*Exercise prompt*: The result should be the listing below, restated exactly, with its pictures left out.

****

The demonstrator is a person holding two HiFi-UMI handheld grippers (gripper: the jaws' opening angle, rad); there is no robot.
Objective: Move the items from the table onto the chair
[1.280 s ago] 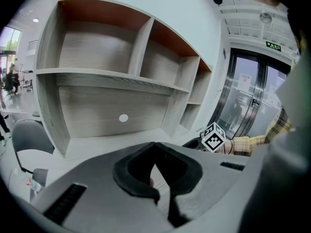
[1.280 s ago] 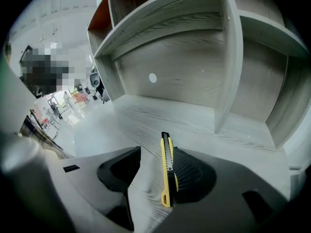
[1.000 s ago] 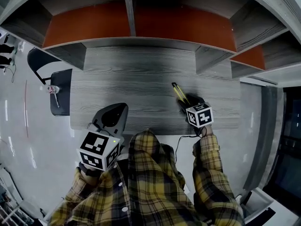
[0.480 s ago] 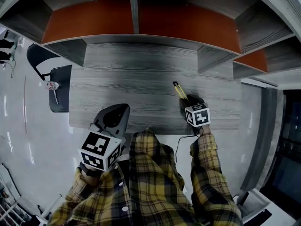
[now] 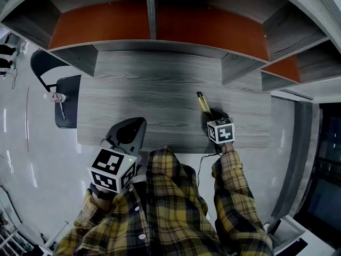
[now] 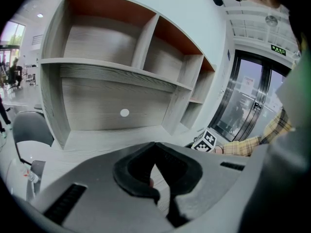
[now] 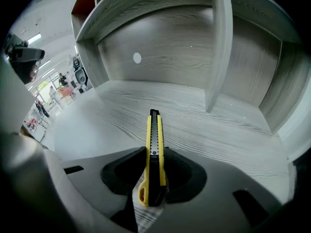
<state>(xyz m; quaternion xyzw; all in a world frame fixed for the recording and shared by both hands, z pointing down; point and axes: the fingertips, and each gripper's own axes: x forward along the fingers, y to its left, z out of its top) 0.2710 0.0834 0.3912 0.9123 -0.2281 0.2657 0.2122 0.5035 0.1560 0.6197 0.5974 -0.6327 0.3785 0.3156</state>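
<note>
A yellow and black utility knife (image 5: 202,103) lies on the grey wooden table (image 5: 154,84), right of the middle. My right gripper (image 5: 212,114) is at the knife's near end. In the right gripper view the knife (image 7: 153,135) runs straight between the jaws; they are closing on it and the black pads touch both its sides. My left gripper (image 5: 126,134) hangs over the table's front edge on the left. In the left gripper view its jaws (image 6: 155,147) are shut with nothing between them. The black chair (image 5: 66,108) stands beyond the table's left end.
A small bottle-like item (image 5: 56,97) and a thin stick-like thing lie on the chair seat. A shelf unit with orange back panels (image 5: 154,25) rises along the table's far side. Glass doors (image 6: 248,101) are off to the right.
My right gripper has edged a little to the left over the knife's near end. The knife and my left gripper have stayed where they were.
</note>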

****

*Task response*:
The demonstrator is a person holding two HiFi-UMI handheld grippers (gripper: the jaws' opening angle, rad); there is no robot.
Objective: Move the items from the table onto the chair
[1.280 s ago] 
[1.280 s ago] 
[1.000 s ago] 
[0.480 s ago] 
[now] 
[now] 
[now] 
<state>(xyz m; quaternion xyzw; all in a world frame fixed for the recording and shared by both hands, z pointing down; point and axes: the fingertips, and each gripper's own axes: x forward along the fingers, y to its left, z out of its top) 0.2710 0.0834 0.3912 0.9123 -0.2281 0.2657 0.2122 0.5035 0.1560 0.6197 0.5974 -0.6327 0.3785 0.3156</state>
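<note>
A yellow and black utility knife (image 5: 202,103) lies on the grey wooden table (image 5: 154,84), right of the middle. My right gripper (image 5: 212,114) is at the knife's near end. In the right gripper view the knife (image 7: 153,135) runs straight between the jaws; they are closing on it and the black pads touch both its sides. My left gripper (image 5: 126,134) hangs over the table's front edge on the left. In the left gripper view its jaws (image 6: 155,147) are shut with nothing between them. The black chair (image 5: 66,108) stands beyond the table's left end.
A small bottle-like item (image 5: 56,97) and a thin stick-like thing lie on the chair seat. A shelf unit with orange back panels (image 5: 154,25) rises along the table's far side. Glass doors (image 6: 248,101) are off to the right.
My right gripper has edged a little to the left over the knife's near end. The knife and my left gripper have stayed where they were.
</note>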

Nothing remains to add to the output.